The day of Pentecost is a wonderful day to ask that question. What would my life look like if I took Christ at his word, and asked to be filled with the Holy Spirit?
Jesus said, “Because I live you will live.” Not, “You will exist,“ but “You will truly live.” Truly experience that abundant life, that eternal life which Christ came to offer each one of us. Christ is risen, he has conquered sin and death, and through incorporation into Christ through faith and baptism, we too can receive life which is truly eternal, and can never die. ”Because I live you will live.”
How do we get this life? We don’t have to earn it, or deserve it – that’s like expecting the sail boat to propel itself. The sail boat simply has to extend its sails and allow the wind to fill them, and away it goes.

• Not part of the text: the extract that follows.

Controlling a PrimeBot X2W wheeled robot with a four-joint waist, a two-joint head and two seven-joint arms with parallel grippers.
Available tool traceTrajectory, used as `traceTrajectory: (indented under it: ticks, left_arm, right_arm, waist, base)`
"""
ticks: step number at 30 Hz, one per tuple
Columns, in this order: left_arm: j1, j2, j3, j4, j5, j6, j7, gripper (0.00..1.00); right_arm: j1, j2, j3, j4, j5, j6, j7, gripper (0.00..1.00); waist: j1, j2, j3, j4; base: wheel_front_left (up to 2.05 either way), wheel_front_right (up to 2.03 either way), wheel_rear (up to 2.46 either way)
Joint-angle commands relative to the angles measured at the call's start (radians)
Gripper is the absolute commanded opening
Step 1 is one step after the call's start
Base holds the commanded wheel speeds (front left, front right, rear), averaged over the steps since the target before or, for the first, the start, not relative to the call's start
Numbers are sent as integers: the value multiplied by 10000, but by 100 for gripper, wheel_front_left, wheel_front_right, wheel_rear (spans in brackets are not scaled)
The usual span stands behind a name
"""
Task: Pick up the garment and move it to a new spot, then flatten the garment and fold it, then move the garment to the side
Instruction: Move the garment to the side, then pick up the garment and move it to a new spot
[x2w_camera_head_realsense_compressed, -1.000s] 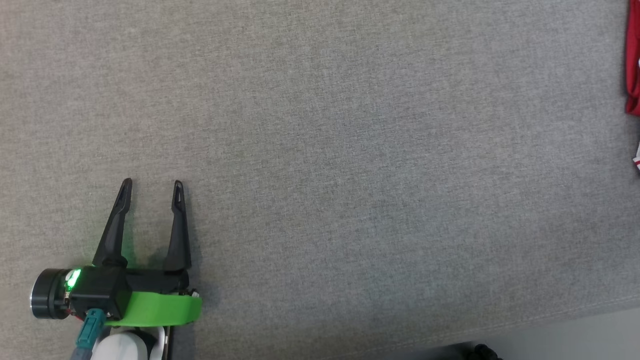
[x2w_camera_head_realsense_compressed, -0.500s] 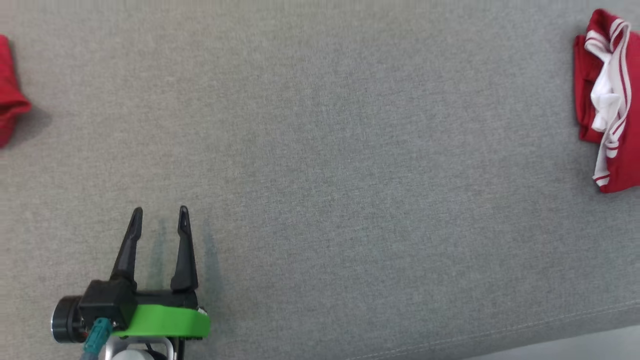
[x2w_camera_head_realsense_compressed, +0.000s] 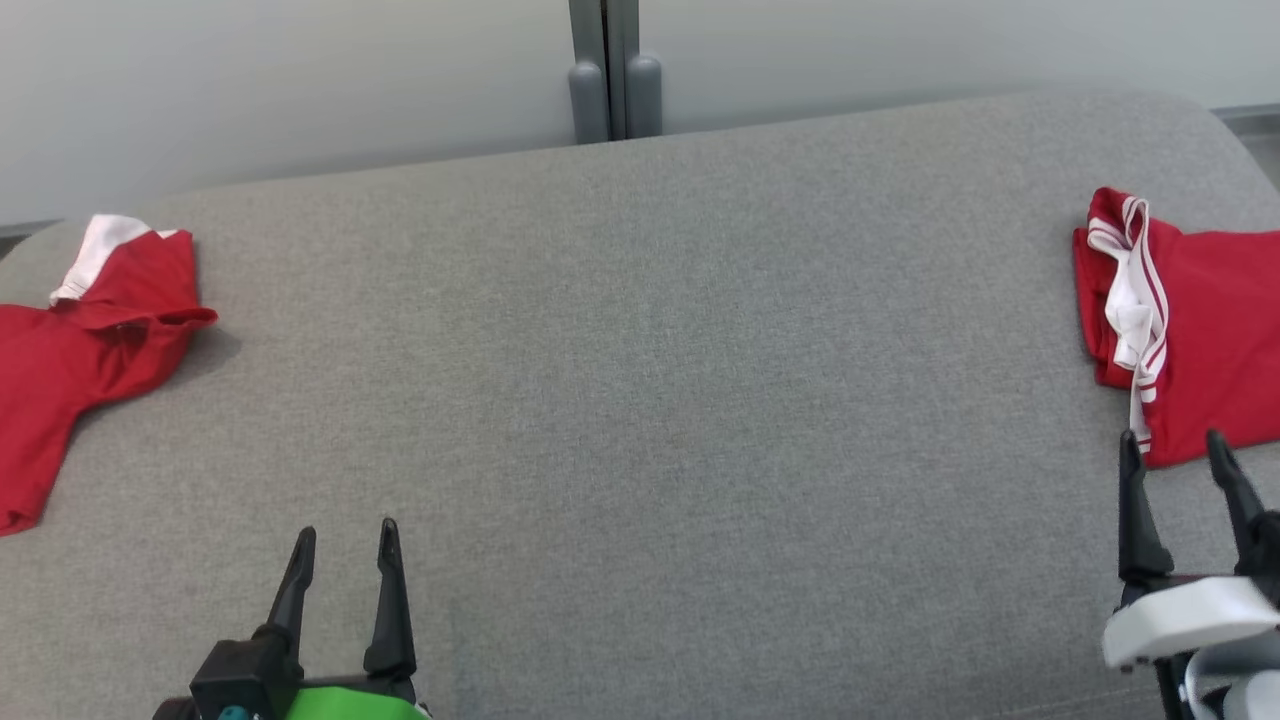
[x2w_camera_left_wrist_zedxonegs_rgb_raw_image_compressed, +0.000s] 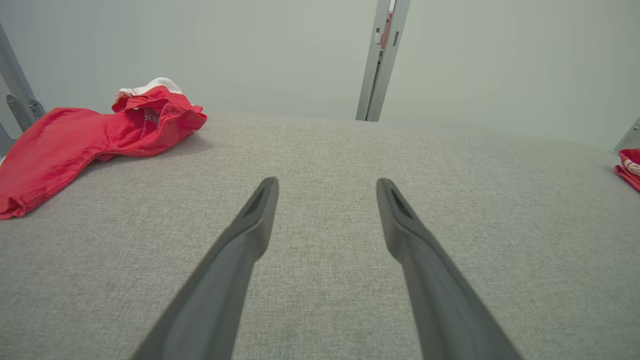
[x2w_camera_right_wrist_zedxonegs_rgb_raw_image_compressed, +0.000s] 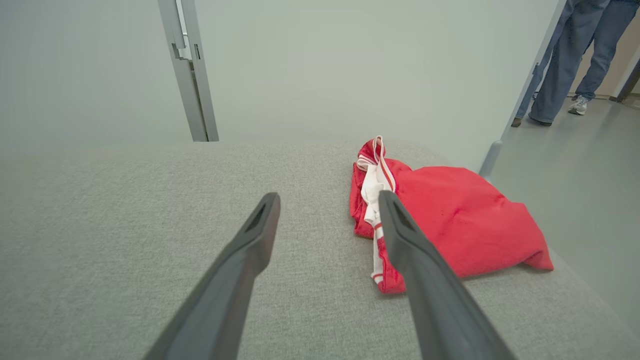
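A wide grey upholstered surface (x2w_camera_head_realsense_compressed: 640, 400) spreads ahead. At its right end lies a folded red garment (x2w_camera_head_realsense_compressed: 1200, 330) with white striped trim, partly cut off. At the left end a second red garment (x2w_camera_head_realsense_compressed: 70, 360) lies crumpled, also cut off. The right gripper (x2w_camera_head_realsense_compressed: 1172, 442), beside the folded one, and the left gripper (x2w_camera_head_realsense_compressed: 346, 530) both gape empty.

The garment (x2w_camera_head_realsense_compressed: 1210, 320) is red with white striped trim, the second garment (x2w_camera_head_realsense_compressed: 60, 360) red with a white collar. The table (x2w_camera_head_realsense_compressed: 640, 400) is grey, the left claw (x2w_camera_head_realsense_compressed: 346, 527) black over green, the right claw (x2w_camera_head_realsense_compressed: 1170, 437) black over white.
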Motion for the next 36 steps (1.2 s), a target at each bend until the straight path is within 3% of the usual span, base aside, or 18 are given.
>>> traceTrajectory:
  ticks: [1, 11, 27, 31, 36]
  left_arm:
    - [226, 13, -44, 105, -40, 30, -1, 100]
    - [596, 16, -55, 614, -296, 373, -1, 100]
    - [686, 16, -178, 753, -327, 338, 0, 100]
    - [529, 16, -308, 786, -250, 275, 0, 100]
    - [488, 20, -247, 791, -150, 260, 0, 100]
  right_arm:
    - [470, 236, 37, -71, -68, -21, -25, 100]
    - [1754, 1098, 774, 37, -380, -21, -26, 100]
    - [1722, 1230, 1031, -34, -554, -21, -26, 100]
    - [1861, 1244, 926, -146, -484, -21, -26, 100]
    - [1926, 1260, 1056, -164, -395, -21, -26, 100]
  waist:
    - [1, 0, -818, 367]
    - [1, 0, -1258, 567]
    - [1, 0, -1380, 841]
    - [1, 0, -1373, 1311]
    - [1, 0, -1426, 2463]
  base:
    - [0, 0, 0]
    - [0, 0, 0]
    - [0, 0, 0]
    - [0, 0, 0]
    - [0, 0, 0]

And so the invitation to us this morning, this Pentecost morning, is to ‘open our sails.’ That is always a risk, because God’s spirit sometimes takes us where we don’t want to go. Once the wind of the spirit catches us the journey may be scary. God may take us to places where we don’t feel comfortable, where we shall need all our courage and fortitude. So, a warning. God has a habit of answering our prayers. Be careful what you ask for. Don’t pray, “Come Holy Spirit, my soul inspire” unless you mean it! Don’t pray, “Breathe on me breath of God” unless you are prepared for the consequences. Those first disciples had their lives turned upside down by the divine power invading them. For them the gift of the Holy Spirit changed their lives forever.

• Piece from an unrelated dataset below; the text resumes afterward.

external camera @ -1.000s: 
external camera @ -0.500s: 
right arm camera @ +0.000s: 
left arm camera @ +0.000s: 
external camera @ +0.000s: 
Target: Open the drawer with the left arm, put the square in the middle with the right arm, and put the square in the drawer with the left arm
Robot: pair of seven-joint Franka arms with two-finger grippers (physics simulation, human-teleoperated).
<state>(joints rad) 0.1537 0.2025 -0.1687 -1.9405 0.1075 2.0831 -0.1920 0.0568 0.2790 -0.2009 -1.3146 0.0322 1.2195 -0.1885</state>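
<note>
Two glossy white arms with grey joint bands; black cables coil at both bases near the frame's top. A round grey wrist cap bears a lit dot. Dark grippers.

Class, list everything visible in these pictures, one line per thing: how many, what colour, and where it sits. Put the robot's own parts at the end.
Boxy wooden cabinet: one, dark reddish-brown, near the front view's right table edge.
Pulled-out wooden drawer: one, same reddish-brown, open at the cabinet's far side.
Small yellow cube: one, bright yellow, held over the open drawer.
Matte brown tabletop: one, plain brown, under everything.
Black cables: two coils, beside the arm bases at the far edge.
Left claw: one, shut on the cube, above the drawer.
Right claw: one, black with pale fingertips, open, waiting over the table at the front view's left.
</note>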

If you dare to say ‘yes’ to the prompting of God’s Spirit in your heart, if you follow where God seems to be calling you, you won’t be spared trials and hardships along the way, but you will discover what it is to be alive, truly alive in Christ. And this life is for all eternity. Whatever challenges that God places before you, however hard they may seem, God promises to give us his strength and power to help and support us. I love those words of Bishop Barbara Harris, ”The power behind you is greater than the task ahead of you.”
So on this Day of Pentecost, I will dare to pray a prayer for you and for me. That God the Holy Spirit, the breath, the wind of God may come in power to each one of us. May he fill our sails, that we may know what it is to be alive, truly alive – with abundant life – God’s gift to us.